▸ **What the task asks**
Each line of the data must be reproduced as it appears.

▸ **Collected data**
- - -

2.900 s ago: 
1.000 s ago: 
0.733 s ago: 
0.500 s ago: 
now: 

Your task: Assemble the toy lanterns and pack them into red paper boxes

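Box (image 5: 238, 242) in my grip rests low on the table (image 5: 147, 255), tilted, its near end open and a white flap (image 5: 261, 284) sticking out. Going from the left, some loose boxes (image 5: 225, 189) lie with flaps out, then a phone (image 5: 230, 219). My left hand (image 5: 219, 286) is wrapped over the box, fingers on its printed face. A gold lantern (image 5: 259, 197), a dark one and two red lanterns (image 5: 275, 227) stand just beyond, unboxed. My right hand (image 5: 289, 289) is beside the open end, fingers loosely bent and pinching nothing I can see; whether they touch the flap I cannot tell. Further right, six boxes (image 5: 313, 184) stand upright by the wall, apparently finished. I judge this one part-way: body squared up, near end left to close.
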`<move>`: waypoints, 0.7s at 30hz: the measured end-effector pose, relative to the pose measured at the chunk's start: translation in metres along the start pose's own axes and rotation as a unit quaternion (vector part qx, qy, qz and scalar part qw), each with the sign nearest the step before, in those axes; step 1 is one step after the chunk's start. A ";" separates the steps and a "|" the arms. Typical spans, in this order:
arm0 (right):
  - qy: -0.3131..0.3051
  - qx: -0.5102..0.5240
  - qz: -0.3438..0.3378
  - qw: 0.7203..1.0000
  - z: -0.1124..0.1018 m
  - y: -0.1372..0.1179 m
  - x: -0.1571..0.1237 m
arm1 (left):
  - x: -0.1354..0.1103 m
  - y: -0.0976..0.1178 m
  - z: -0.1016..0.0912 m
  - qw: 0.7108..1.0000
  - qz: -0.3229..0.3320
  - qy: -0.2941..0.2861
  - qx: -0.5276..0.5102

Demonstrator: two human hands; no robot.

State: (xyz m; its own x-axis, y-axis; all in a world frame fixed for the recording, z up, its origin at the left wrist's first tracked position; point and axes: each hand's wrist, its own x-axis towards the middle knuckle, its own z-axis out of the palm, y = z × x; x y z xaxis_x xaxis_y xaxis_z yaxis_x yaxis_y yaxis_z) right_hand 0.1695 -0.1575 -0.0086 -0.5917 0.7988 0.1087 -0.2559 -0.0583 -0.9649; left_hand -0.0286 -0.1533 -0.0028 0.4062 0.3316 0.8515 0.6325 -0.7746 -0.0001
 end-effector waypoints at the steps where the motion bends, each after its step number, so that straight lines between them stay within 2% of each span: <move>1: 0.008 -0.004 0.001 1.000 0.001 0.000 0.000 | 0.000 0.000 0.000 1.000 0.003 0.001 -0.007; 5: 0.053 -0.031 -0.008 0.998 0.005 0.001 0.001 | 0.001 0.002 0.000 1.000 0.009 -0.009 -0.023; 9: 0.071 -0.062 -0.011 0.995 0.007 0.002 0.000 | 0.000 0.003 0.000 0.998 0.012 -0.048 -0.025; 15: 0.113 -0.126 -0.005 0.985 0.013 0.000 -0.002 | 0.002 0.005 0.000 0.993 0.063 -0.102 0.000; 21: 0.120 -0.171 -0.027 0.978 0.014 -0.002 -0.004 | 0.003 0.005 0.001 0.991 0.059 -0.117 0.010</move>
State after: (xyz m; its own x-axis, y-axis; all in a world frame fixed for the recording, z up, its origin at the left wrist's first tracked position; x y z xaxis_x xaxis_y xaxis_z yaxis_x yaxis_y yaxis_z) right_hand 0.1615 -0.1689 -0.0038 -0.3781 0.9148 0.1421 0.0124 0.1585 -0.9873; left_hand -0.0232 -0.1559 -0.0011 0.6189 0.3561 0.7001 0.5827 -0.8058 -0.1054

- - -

▸ **Your response**
2.900 s ago: 
1.000 s ago: 
0.733 s ago: 
0.500 s ago: 
now: 

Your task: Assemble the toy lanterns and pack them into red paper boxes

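Box (image 5: 238, 242) in my grip rests low on the table (image 5: 147, 255), tilted, its near end open and a white flap (image 5: 261, 284) sticking out. Going from the left, some loose boxes (image 5: 225, 189) lie with flaps out, then a phone (image 5: 230, 219). My left hand (image 5: 219, 286) is wrapped over the box, fingers on its printed face. A gold lantern (image 5: 259, 197), a dark one and two red lanterns (image 5: 275, 227) stand just beyond, unboxed. My right hand (image 5: 289, 289) is beside the open end, fingers loosely bent and pinching nothing I can see; whether they touch the flap I cannot tell. Further right, six boxes (image 5: 313, 184) stand upright by the wall, apparently finished. I judge this one part-way: body squared up, near end left to close.
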`<move>`: waypoints, 0.7s at 30hz: the measured end-effector pose, relative to the pose measured at the chunk's start: translation in metres along the start pose's own axes and rotation as a unit quaternion (vector part qx, qy, qz and scalar part qw), each with the sign nearest the step before, in those axes; step 1 is one step after the chunk's start. A ";" separates the steps and a "|" the arms. Typical spans, in this order:
arm0 (right):
  - qy: -0.3131..0.3051
  - qx: -0.5102..0.5240
  - qz: -0.3438..0.3378
  - qw: 0.7203..1.0000
  - z: -0.1124..0.1018 m
  - y: -0.1372..0.1179 m
  - x: -0.1571..0.1237 m
arm1 (left):
  - x: -0.1354..0.1103 m
  - y: -0.0976..0.1178 m
  - z: -0.1016..0.0912 m
  - qw: 0.7108..1.0000
  - qz: -0.3229..0.3320
  - qy: -0.2941..0.2861
  - qx: -0.5276..0.5102

Demonstrator: two human hands; no robot.

State: (xyz m; its own x-axis, y-axis; all in a world frame fixed for the recording, z up, its origin at the left wrist's first tracked position; point and axes: each hand's wrist, its own x-axis towards the middle knuckle, its own z-axis out of the palm, y = z × x; x y z xaxis_x xaxis_y xaxis_z yaxis_x yaxis_y yaxis_z) right_hand 0.1695 -0.1575 -0.0086 -0.5917 0.7988 0.1087 -0.2559 -0.0583 -0.9649; left_hand -0.0286 -0.1533 -0.0028 0.4062 0.3316 0.8515 0.6325 -0.7746 -0.0001
 end-effector waypoints at the steps where the motion bends, each after its step number, so that straight lines between them stay within 2% of each span: <move>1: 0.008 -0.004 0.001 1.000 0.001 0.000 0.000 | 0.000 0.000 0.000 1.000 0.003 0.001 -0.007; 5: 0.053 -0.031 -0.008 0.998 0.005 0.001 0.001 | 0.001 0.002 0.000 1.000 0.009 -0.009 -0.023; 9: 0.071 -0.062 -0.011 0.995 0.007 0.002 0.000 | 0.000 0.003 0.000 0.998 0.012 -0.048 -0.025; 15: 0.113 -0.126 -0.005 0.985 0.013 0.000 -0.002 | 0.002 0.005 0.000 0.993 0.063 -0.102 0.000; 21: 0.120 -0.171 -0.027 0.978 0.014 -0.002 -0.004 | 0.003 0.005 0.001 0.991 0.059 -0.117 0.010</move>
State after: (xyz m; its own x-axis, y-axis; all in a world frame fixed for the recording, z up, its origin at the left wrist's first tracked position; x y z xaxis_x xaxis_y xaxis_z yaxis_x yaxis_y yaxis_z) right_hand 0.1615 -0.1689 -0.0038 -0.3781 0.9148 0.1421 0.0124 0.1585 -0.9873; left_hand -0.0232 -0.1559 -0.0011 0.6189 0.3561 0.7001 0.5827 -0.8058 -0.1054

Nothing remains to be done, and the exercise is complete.